In April 2026, the Italian Data Protection Authority (GPDP) imposed a fine of 12.5 million EUR on Poste Italiane SpA and PostePay SpA. In its decision, the GPDP emphasized the high standards for consent regarding data collection via apps, as well as the close interconnection between the ePrivacy Directive and the GDPR.
At the heart of the proceedings, which were triggered by a large number of reports and complaints, was the question of under what conditions businesses are permitted to access usage data from mobile devices. The data controllers required users of their “Bancoposta” and “PostePay” financial apps to consent to the monitoring of a range of data on their devices, including the names of installed and running applications. This data collection was intended to detect malware and combat fraud. However, this consent was not voluntary but rather a prerequisite for using the app. The controllers justified this on the grounds of security interests and obligations under Italian payment services regulations.
In its decision, the authority distinguished between two processing steps.

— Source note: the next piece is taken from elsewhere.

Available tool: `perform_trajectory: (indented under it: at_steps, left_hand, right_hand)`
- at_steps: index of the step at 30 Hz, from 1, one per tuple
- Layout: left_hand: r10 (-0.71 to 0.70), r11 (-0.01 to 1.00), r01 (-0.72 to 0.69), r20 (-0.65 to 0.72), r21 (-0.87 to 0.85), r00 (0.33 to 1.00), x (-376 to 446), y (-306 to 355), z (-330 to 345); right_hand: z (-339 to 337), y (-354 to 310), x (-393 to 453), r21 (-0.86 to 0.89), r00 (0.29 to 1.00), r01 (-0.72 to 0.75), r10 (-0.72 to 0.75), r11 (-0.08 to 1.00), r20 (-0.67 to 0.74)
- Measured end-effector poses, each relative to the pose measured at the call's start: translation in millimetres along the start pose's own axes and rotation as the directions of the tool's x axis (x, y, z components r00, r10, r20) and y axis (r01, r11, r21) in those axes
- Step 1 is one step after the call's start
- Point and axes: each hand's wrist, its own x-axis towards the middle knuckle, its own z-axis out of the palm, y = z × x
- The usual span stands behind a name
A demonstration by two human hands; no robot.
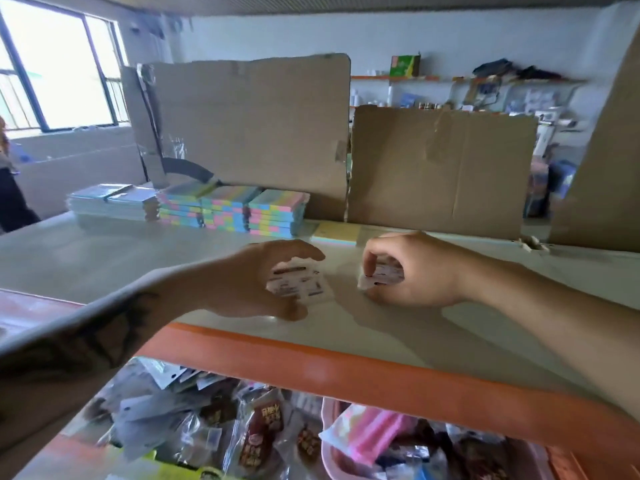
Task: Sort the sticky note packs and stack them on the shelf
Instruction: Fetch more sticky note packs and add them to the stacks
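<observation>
Head view shows each hand gripping a small white-labelled pack low over the pale shelf (104,258). The left hand (263,278) curls fingers and thumb round one pack (298,280), its printed face turned up, probably so the label can be read for sorting. Just right of it, the right hand (415,271) pinches a second pack (382,273) from above with bent fingers, the pack touching or nearly touching the shelf; which one cannot be told. Whether these are sticky notes is too blurred to confirm.

Behind the left hand, at the back of the shelf, stand pastel striped sticky note stacks (235,211) in neat side-by-side piles, with pale blue packs (110,202) stacked to their left, so like kinds appear grouped. A yellow pad (334,232) lies flat just beyond the two hands. Cardboard sheets (256,126) stand upright behind the stacks, seemingly as a backstop. Below the orange shelf edge (311,368), loose bagged goods (214,427) lie jumbled.
</observation>
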Motion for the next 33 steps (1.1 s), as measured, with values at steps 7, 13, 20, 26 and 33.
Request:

The collection of data on the device is subject to the ePrivacy Directive, while further processing falls under the GDPR. For both steps, the GPDP determined that consent would have been required. The ePrivacy Directive provides for exceptions only for data processing that is technically necessary. The authority clarified that broad-ranging security and fraud monitoring does not fall under this exception across the board.
Likewise, reliance on the legal basis of a legal obligation under payment services regulations was rejected. This is only possible if the applicable law provides for an explicit and specific obligation.
Ultimately, consent as a legal basis failed due to the lack of voluntariness, as the controllers presented data access as mandatory.
The decision underscores that security interests do not justify every type of data processing. The ePrivacy Directive sets strict limits. Businesses must carefully assess whether data collection is technically necessary or requires valid consent.